Problem description
Beginning at the line containing "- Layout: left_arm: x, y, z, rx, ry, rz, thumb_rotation" in the material below and ending at the line containing "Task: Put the", return each line exactly and add nothing.
(Given information begins)
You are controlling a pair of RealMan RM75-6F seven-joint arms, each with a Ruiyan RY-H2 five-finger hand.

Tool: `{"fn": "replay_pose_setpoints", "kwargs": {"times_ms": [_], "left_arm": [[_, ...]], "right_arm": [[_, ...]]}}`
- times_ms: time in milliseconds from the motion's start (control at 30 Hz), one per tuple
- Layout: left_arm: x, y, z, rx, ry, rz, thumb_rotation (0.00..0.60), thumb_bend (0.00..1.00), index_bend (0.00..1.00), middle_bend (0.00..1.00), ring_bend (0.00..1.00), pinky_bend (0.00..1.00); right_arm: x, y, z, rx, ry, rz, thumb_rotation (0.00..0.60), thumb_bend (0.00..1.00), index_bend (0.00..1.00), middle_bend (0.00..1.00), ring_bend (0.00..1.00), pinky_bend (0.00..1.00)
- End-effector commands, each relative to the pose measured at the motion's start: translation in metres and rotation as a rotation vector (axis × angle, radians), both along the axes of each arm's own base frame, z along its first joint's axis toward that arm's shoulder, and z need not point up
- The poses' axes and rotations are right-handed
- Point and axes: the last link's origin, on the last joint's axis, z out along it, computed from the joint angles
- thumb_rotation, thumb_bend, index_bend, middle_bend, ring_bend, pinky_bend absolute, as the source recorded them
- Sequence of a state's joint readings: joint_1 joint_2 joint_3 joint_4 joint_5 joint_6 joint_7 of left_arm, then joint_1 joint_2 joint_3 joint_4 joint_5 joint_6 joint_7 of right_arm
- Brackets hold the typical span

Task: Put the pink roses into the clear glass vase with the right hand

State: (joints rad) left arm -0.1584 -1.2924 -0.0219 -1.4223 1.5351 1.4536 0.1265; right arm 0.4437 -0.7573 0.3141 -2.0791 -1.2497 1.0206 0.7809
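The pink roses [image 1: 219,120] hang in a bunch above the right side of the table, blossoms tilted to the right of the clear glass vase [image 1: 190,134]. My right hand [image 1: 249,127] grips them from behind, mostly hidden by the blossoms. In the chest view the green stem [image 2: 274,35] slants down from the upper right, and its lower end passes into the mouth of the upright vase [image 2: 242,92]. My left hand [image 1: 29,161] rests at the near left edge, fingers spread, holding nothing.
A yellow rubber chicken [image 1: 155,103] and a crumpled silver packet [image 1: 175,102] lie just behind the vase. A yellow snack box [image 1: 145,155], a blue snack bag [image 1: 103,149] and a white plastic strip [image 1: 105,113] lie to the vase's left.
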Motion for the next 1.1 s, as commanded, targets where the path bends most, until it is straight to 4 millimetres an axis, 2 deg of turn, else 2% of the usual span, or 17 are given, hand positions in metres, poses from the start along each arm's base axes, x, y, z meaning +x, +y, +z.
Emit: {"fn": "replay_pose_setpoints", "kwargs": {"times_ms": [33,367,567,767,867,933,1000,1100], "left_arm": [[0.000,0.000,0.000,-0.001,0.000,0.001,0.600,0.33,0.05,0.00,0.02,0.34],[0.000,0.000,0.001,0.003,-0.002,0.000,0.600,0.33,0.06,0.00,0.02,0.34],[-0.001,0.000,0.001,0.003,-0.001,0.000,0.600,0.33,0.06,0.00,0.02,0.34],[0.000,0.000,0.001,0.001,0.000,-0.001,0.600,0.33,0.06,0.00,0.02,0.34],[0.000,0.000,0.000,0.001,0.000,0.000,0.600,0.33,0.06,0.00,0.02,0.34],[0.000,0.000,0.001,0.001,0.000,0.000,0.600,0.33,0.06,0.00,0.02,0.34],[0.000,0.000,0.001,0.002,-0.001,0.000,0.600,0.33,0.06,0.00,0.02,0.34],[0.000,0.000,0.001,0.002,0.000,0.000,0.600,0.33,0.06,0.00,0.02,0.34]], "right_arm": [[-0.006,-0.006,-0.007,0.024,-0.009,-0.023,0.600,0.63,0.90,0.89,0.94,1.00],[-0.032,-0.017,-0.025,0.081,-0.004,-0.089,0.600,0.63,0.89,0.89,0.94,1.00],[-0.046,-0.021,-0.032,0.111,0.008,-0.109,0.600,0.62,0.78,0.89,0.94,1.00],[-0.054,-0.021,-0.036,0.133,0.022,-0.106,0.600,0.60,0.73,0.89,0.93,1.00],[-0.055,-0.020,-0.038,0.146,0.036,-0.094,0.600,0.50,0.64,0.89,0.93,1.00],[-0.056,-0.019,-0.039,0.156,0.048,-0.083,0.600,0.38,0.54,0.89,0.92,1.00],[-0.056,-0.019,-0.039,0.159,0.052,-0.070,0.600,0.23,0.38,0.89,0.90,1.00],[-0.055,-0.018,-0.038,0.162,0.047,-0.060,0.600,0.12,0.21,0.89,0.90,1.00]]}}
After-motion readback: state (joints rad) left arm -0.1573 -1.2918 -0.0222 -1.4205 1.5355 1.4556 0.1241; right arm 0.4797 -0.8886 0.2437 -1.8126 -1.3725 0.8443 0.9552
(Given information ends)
Written solution
- Layout: left_arm: x, y, z, rx, ry, rz, thumb_rotation (0.00..0.60), thumb_bend (0.00..1.00), index_bend (0.00..1.00), middle_bend (0.00..1.00), ring_bend (0.00..1.00), pinky_bend (0.00..1.00); right_arm: x, y, z, rx, ry, rz, thumb_rotation (0.00..0.60), thumb_bend (0.00..1.00), index_bend (0.00..1.00), middle_bend (0.00..1.00), ring_bend (0.00..1.00), pinky_bend (0.00..1.00)
- End-effector commands, each relative to the pose measured at the motion's start: translation in metres and rotation as a rotation vector (axis × angle, radians), both along the axes of each arm's own base frame, z along its first joint's axis toward that arm's shoulder, and z need not point up
- The poses' axes and rotations are right-handed
- Point and axes: the last link's origin, on the last joint's axis, z out along it, computed from the joint angles
- thumb_rotation, thumb_bend, index_bend, middle_bend, ring_bend, pinky_bend absolute, as the source recorded them
- Sequence of a state's joint readings: joint_1 joint_2 joint_3 joint_4 joint_5 joint_6 joint_7 of left_arm, then joint_1 joint_2 joint_3 joint_4 joint_5 joint_6 joint_7 of right_arm
- Brackets hold the typical span

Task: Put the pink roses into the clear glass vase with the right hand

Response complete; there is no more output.